[Task requirements]:
Your output should be everything below from the line containing "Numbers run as" down to the line containing "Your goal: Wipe", both ends included, copied exactly, with pictures left out.

[Information]:
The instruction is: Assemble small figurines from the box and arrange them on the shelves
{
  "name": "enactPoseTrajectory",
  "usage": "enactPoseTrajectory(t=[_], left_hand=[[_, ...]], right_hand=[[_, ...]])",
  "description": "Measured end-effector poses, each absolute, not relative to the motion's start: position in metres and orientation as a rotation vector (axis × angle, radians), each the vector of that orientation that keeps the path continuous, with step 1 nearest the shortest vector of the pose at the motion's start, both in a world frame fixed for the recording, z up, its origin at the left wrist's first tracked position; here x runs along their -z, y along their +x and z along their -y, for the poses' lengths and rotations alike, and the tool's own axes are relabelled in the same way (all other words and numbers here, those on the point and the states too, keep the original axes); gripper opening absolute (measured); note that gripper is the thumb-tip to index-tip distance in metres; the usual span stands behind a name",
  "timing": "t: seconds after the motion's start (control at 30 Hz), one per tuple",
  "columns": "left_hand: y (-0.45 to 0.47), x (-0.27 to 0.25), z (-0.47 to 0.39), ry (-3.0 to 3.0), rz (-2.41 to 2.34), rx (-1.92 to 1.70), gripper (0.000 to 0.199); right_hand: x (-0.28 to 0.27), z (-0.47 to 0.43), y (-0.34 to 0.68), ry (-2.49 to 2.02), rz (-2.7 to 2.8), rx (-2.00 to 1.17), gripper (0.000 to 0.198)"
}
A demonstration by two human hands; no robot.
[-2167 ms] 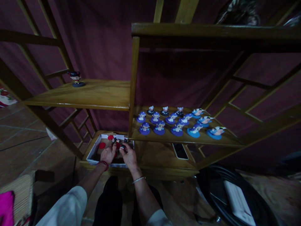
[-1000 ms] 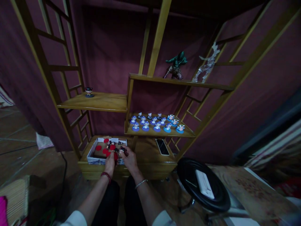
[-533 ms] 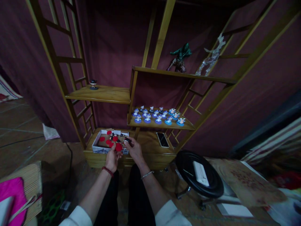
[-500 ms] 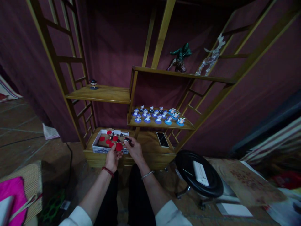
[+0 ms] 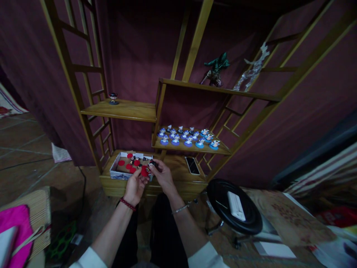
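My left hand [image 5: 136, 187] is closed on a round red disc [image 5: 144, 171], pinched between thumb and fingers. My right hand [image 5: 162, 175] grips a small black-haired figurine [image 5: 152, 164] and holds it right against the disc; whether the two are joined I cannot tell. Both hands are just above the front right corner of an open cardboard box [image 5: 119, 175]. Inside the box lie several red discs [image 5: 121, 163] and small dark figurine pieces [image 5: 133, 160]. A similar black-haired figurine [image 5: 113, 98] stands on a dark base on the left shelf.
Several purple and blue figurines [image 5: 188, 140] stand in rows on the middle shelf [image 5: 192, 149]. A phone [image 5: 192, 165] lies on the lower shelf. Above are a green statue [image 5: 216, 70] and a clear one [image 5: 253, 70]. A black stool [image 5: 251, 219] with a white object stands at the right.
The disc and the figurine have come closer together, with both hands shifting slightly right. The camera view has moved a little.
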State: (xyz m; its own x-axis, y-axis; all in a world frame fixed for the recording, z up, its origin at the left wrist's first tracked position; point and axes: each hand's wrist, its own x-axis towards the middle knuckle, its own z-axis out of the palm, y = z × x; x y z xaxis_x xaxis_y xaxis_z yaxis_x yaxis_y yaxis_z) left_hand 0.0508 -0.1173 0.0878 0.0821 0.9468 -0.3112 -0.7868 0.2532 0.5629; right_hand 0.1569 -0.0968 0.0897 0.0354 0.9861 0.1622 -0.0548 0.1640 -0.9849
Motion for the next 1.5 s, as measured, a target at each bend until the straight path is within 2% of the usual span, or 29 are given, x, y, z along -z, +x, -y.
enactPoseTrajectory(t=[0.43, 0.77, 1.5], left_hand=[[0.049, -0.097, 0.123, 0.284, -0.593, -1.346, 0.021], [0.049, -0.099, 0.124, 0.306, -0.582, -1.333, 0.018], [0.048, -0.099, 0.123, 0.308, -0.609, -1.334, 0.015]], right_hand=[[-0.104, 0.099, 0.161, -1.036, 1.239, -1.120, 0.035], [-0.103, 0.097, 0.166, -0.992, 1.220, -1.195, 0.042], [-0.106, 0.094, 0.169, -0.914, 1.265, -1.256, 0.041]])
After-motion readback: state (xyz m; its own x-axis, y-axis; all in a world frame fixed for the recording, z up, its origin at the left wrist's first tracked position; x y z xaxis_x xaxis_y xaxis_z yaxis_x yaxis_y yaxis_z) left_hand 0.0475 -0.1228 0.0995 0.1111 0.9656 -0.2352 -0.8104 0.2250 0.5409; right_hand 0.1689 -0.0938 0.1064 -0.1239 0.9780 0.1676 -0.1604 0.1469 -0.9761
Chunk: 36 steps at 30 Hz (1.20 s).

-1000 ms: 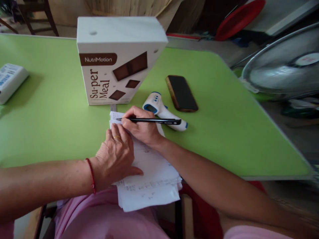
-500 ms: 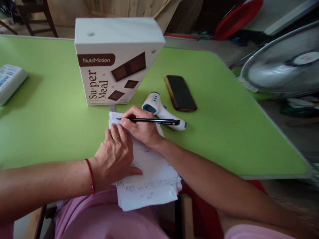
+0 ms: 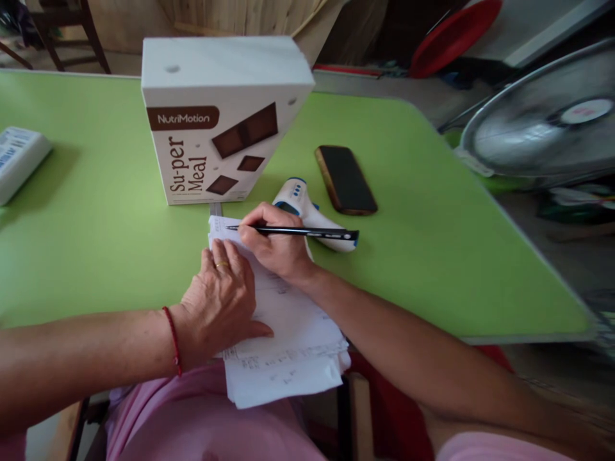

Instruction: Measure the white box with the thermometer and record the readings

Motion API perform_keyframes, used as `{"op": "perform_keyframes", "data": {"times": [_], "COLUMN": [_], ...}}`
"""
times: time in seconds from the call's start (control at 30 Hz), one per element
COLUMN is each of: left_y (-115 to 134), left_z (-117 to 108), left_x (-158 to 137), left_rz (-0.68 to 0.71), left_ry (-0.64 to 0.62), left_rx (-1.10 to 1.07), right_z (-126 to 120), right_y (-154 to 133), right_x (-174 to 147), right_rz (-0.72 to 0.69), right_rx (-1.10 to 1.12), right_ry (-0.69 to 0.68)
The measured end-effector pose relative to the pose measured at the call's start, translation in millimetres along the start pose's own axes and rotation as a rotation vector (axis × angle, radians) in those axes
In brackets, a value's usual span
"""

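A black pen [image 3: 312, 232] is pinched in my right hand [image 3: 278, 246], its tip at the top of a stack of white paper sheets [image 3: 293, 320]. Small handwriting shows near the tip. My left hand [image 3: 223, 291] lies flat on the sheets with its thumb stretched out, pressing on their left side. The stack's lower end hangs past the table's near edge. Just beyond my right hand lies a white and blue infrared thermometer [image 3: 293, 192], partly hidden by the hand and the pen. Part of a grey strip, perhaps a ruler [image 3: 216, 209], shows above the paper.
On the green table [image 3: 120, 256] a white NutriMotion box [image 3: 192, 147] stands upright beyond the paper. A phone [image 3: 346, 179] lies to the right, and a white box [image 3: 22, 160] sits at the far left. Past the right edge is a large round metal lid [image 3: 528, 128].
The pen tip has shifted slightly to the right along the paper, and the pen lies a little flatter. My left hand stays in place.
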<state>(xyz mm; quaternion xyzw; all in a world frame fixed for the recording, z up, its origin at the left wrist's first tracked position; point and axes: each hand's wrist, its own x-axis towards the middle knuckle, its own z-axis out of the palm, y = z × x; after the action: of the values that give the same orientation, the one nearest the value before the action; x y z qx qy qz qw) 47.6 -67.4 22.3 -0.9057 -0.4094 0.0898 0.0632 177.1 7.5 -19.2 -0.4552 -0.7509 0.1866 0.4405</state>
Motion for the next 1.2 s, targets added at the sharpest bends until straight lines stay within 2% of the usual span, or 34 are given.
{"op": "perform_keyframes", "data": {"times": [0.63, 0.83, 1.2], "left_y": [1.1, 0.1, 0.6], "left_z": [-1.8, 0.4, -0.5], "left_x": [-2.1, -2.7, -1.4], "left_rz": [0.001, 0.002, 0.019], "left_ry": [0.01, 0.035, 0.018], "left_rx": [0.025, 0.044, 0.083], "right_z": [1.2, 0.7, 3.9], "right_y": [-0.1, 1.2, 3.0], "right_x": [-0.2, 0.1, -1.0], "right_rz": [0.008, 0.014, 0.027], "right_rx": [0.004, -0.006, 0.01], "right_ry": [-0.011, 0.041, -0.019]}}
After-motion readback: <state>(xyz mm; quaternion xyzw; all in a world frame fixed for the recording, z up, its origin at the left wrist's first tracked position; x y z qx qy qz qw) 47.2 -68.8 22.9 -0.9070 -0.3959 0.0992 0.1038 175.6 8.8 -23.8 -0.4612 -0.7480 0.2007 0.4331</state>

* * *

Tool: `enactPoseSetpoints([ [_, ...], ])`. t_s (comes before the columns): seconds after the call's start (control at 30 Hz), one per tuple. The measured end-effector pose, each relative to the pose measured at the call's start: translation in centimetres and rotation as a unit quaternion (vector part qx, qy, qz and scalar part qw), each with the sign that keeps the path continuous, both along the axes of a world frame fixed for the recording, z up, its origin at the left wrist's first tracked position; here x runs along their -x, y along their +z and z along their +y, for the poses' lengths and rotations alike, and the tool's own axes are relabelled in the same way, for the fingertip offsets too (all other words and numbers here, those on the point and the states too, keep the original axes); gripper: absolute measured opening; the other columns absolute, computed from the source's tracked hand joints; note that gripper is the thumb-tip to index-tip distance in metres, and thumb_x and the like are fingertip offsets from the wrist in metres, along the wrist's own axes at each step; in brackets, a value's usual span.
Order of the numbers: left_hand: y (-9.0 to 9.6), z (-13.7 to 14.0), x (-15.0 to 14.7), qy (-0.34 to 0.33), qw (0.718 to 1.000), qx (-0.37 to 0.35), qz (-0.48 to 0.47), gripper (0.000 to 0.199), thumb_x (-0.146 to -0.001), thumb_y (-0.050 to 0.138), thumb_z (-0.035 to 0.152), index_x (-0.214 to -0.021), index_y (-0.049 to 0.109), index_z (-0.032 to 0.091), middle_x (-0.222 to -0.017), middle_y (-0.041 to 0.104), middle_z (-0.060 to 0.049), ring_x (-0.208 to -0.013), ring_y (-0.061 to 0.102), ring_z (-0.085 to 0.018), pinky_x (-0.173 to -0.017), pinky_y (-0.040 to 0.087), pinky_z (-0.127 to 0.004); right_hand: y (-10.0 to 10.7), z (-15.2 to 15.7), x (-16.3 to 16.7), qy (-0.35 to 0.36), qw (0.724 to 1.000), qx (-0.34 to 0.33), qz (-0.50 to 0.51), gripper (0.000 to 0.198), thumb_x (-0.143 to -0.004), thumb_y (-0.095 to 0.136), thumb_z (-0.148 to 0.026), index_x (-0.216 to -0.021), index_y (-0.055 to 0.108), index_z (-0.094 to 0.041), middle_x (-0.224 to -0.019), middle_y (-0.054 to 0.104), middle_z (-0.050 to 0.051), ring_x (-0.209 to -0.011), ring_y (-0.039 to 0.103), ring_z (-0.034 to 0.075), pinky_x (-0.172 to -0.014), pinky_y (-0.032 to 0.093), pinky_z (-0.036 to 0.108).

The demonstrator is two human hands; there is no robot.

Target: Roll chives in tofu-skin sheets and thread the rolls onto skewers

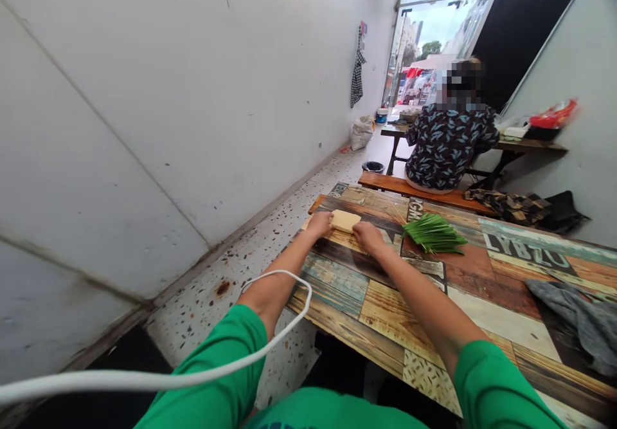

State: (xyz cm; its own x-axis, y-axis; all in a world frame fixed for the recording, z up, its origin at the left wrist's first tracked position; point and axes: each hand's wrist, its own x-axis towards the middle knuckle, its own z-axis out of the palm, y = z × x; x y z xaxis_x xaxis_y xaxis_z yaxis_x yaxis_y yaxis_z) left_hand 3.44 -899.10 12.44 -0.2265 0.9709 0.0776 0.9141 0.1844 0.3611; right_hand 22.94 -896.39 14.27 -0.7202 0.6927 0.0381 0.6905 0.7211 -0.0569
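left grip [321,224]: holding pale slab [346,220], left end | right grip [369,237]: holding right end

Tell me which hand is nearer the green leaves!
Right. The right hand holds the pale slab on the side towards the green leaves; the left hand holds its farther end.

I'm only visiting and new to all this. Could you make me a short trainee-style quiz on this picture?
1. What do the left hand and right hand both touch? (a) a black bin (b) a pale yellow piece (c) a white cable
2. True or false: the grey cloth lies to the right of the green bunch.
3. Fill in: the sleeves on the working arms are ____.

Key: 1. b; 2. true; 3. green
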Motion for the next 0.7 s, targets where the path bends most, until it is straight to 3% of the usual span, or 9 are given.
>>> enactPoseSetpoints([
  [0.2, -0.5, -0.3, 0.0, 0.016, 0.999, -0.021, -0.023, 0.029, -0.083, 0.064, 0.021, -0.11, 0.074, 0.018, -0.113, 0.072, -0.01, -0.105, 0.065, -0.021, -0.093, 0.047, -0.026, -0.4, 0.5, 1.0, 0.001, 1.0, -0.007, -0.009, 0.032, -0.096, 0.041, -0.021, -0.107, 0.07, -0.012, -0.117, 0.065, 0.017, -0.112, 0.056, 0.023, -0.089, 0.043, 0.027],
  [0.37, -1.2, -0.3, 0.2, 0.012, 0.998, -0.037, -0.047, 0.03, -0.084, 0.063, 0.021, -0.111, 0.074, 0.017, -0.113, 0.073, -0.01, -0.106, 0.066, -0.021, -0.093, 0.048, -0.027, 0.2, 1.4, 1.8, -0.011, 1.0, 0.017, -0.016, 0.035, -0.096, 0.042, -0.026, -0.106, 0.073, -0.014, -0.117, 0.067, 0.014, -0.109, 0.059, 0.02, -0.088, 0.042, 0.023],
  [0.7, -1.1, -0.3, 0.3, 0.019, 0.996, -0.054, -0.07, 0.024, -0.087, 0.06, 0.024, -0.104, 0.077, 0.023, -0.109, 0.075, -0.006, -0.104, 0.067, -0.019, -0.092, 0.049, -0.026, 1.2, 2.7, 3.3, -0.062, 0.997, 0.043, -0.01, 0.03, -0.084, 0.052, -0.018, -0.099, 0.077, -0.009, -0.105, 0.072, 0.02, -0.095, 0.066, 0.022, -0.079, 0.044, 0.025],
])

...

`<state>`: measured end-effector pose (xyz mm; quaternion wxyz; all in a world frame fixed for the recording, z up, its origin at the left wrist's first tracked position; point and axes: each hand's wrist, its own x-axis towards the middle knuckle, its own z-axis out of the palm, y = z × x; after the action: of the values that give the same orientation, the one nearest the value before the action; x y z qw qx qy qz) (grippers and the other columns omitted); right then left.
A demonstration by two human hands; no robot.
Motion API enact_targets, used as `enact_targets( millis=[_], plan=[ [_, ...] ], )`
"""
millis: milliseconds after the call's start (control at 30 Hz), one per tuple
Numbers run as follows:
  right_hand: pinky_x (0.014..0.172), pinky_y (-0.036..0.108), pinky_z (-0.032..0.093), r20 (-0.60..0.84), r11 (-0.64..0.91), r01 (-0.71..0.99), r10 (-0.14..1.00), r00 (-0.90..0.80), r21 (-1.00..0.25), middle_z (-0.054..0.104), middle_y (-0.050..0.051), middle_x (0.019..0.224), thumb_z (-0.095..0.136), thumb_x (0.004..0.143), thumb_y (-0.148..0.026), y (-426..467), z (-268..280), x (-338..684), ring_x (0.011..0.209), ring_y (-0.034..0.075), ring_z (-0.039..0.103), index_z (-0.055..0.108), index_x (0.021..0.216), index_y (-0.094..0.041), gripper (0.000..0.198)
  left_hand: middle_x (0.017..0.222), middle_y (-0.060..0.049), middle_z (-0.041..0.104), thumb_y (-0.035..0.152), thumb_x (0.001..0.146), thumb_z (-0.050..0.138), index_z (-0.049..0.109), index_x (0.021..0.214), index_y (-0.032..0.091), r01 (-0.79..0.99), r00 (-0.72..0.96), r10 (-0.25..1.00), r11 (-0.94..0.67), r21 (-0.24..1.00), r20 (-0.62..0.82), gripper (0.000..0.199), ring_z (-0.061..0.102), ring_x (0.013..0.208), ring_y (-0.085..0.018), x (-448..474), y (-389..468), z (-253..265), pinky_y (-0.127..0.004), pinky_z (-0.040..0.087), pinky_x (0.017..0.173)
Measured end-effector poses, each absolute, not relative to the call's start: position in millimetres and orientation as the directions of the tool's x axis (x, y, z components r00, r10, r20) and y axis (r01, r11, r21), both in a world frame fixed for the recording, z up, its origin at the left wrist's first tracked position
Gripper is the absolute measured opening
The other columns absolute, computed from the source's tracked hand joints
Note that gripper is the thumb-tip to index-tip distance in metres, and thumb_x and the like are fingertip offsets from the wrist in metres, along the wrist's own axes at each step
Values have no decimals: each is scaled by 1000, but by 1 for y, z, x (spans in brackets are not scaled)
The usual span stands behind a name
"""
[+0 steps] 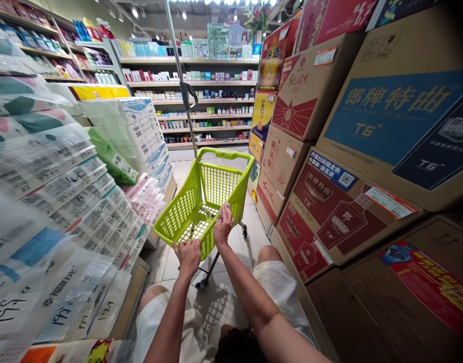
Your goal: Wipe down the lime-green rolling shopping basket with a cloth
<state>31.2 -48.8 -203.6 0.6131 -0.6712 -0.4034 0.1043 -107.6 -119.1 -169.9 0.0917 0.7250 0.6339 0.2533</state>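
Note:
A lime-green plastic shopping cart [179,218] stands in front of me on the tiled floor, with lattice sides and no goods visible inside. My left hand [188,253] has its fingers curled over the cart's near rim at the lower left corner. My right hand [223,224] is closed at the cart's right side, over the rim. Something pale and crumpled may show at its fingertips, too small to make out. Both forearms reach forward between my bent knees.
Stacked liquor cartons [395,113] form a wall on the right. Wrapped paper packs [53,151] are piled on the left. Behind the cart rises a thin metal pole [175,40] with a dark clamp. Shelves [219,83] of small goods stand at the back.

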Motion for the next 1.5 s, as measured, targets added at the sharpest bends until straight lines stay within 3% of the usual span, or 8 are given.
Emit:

[Task result]:
Numbers run as follows:
  right_hand: pinky_x (0.014..0.172), pinky_y (-0.036..0.108), pinky_z (-0.032..0.093), r20 (-0.60..0.84), r11 (-0.64..0.91), r01 (-0.71..0.99), r10 (-0.14..1.00), r00 (-0.90..0.80), r21 (-1.00..0.25), middle_z (-0.054..0.104), middle_y (-0.050..0.051), middle_x (0.019..0.224), thumb_z (-0.095..0.136), thumb_x (0.004..0.143), thumb_y (-0.148..0.026), y (-426..467), z (-268..280), x (-338..684), ring_x (0.011..0.209), ring_y (-0.034..0.075), ring_z (-0.039..0.103), index_z (-0.055..0.108), index_x (0.021..0.216), index_y (-0.094..0.041), gripper (0.000..0.198)
  left_hand: middle_x (0.017..0.222), middle_y (-0.060..0.049), middle_z (-0.041..0.104), thumb_y (-0.035..0.152), thumb_x (0.001..0.146), thumb_z (-0.050..0.138), index_z (-0.049..0.109), index_x (0.021..0.214), index_y (-0.032..0.091), r01 (-0.79..0.99), r00 (-0.72..0.96), r10 (-0.25..1.00), r11 (-0.94..0.67), r21 (-0.24..1.00), r20 (-0.62..0.82), gripper (0.000..0.199), ring_z (-0.061..0.102), ring_x (0.013..0.208), ring_y (-0.085..0.018), x (-448..474), y (-389..468), z (-253..265), pinky_y (-0.127..0.004), pinky_z (-0.040..0.087), pinky_x (0.017..0.173)
Measured end-effector poses, each absolute, not relative to the call's start: position in millimetres and orientation as the directions of the tool's x axis (x, y, z components r00, r10, r20) and y axis (r01, r11, r21), both in a world frame fixed for the recording, z up, its origin at the left wrist's first tracked position
Gripper is the absolute measured opening
The other columns absolute, computed from the source's tracked hand joints
Note that gripper is the thumb-tip to index-tip distance in metres, and thumb_x and the like are fingertip offsets from the wrist in metres, along the wrist's own axes at each step
Values have no decimals: each is scaled by 1000, but by 1 for y, z, x (spans in brackets are not scaled)
The usual span stands behind a name
"""
[+0 steps] 
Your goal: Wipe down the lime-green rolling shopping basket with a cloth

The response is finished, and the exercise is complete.